Sometimes, Babylon had reference to the nation of Rome in Revelation. Long before the time of Christ, the nation of Rome was recognized and figuratively identified by the Jewish people as “Babylon.”

HERE the doom of Rome is prophesied. Throughout Revelation, Rome is described as Babylon, a description which was common between the Testaments. The writer of 2 Baruch begins his pronouncement against Rome: ‘I, Baruch, say this against you, Babylon’ (2 Baruch 11:1). When the Sibylline Oracles describe the imagined flight of Nero from Rome, they say: ‘Then shall ffrom Babylon a king shameless and fearless, whom all mortals and the noble men loathe’ (Sibylline Oracles 5:143). In the ancient days, to the prophets, Babylon had been the very incarnation of power and lust and luxury and sin; and, to the early Jewish Christians, Babylon seemed to have been reborn in the lust and luxury and immorality of Rome….Babylon is said to have made all the nations drink the wine of the wrath of her fornication. In this phrase, two Old Testament ideas have been fused into one. In Jeremiah 51:7, it is said of Babylon: ‘Babylon was a golden cup in the Lord’s hand, making all the earth drunken; the nations drank of her wine, and so the nations went mad.’ The idea is that Babylon had been a corrupting force which had lured the nations into a kind of insane immorality. The background is the picture of a prostitute persuading a man into immorality by filling him full of wine, so that he could no longer resist her seductive charms. Rome has been like that, like some glittering prostitute seducing the world.” (William Barclay, The New Daily Study Bible: The Revelation Of John, Volume Two, 125-126 (Kindle Edition); Louisville, KY; Westminster John Knox Press)

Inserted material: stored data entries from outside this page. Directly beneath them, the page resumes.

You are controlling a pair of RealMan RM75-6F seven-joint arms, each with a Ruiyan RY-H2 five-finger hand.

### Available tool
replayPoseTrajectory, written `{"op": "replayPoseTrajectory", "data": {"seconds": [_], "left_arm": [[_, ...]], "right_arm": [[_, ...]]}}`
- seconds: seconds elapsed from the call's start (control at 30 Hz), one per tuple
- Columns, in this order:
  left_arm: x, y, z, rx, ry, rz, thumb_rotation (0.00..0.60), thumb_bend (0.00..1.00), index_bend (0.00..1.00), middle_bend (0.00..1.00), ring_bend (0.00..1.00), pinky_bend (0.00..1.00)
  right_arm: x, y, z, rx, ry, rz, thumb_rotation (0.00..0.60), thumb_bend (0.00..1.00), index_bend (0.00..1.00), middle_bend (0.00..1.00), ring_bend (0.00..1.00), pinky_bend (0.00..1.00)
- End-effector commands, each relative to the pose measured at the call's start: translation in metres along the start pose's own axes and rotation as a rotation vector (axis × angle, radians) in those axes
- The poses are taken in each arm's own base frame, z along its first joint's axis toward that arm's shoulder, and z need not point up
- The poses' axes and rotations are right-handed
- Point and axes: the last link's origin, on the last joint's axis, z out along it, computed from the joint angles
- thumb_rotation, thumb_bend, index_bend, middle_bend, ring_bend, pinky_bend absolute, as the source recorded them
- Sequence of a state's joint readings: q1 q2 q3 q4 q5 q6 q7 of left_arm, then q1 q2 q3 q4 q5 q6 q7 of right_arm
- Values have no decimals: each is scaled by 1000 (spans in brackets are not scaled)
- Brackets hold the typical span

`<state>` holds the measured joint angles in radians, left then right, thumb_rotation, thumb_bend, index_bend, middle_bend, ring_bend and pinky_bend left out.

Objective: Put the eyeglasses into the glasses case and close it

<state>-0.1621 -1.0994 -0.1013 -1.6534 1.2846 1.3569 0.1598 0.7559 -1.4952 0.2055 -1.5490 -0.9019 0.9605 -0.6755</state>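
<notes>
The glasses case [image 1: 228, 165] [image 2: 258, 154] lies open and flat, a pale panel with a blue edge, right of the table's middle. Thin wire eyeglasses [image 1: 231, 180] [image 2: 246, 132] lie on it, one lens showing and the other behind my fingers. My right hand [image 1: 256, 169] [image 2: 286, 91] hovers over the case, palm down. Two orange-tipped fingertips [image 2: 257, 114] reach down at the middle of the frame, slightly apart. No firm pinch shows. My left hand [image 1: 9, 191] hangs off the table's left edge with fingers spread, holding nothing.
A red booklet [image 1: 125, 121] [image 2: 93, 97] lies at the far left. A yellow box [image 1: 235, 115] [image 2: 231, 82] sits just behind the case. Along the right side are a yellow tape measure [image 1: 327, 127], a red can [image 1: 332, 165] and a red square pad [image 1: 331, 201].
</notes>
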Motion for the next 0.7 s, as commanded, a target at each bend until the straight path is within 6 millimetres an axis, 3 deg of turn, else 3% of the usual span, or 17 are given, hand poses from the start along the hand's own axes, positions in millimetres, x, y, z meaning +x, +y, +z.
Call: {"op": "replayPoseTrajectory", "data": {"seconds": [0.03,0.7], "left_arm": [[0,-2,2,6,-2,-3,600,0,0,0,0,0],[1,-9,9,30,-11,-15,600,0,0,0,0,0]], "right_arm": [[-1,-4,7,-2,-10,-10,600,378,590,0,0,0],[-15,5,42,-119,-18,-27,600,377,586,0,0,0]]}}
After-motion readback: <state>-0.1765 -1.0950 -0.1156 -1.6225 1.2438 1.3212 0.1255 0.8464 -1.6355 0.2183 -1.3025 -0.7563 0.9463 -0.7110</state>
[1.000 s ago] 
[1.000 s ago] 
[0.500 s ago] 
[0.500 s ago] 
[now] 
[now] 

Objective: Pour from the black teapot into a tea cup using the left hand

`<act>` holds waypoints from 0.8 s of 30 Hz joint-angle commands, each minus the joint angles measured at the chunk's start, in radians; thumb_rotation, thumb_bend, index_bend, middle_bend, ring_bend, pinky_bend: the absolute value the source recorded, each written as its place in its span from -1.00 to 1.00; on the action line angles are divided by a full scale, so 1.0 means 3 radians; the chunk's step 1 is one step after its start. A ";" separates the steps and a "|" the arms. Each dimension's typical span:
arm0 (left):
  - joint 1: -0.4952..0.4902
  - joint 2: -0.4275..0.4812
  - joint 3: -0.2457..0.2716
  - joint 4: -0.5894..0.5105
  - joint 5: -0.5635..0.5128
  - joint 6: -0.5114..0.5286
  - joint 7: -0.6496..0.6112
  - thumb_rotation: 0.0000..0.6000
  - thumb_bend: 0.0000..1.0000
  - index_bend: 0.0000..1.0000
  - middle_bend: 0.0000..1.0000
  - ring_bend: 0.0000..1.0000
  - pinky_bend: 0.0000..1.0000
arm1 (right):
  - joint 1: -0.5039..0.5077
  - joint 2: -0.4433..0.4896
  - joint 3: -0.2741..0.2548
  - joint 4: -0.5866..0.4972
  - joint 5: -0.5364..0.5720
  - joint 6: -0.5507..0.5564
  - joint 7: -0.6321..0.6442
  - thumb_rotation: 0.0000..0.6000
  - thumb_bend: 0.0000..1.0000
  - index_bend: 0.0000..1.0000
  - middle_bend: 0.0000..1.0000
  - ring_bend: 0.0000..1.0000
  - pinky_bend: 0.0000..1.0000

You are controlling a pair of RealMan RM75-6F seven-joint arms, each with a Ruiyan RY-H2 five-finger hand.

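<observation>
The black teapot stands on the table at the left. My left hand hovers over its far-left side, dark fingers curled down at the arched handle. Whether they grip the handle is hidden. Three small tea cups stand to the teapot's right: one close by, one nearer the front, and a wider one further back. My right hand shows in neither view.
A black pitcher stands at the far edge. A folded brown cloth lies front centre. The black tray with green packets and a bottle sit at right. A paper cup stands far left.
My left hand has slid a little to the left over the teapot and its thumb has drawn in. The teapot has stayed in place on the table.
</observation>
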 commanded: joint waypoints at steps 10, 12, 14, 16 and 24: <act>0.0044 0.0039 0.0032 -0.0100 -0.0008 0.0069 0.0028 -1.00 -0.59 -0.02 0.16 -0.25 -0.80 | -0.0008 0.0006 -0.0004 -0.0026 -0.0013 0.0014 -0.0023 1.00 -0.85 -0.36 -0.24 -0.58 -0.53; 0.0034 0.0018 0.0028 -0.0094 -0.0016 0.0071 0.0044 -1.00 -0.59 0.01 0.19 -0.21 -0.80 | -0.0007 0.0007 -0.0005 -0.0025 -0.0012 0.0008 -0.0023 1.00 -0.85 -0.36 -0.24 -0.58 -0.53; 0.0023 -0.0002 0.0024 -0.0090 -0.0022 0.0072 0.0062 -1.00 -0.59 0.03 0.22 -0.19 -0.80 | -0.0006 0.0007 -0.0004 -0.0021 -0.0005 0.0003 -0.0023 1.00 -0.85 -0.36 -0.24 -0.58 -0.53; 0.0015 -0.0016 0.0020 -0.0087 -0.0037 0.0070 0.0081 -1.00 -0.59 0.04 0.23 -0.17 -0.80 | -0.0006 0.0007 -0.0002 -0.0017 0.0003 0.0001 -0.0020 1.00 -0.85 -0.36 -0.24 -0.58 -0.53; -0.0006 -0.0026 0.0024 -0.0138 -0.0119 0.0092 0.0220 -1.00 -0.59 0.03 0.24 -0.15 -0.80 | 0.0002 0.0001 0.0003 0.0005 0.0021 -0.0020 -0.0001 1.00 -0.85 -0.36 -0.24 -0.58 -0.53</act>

Again, notice what John writes later about “Babylon.”

“Here is the mind which has wisdom: The seven heads are seven mountains on which the woman sits.” (Revelation 17:9)

Gentry points out about this passage and it’s connection with Rome:

Perhaps no point is more obvious in Revelation than this: Rome is here symbolized by the seven mountains. After all, Rome is the one city in history universally recognized for its seven hills: the Palatine, Aventine, Caelian, Esquiline, Viminal, Quirinal, and Capitoline hills. The Roman writers Suetonius and Plutarch refer to the first century festival in Rome called Septimontium, i.e., the feast of “the seven hilled city.” The Coin of Vespasian (emperor A.D. 69–79) pictures the goddess Roma as a woman sitting on seven hills. Ancient pagan writers often mention the famed seven hills of Rome, writers such as Ovid, Claudian, Statius, Pliny, Virgil, Horace, Propertius, Martial, and Cicero, as well as by Christian writers, such as Tertullian and Jerome. Indeed, “there is scarce a poet that speaks of Rome but observes it. (Kenneth Gentry, Jr.,, Navigating The Book Of Revelation: Special Studies On Important Issues, 499-507 (Kindle Edition); Fountain Inn, South Carolina; GoodBirth Ministries)

John used all of this to paint a picture for us of the enemies of God.

Reading through Ezekiel 27 and Revelation 18, what are some specific details of God’s enemies in “Babylon” that stand out to you? Can you think of any modern day parallels?

Father, grant us wisdom as we study Your Word. Amen.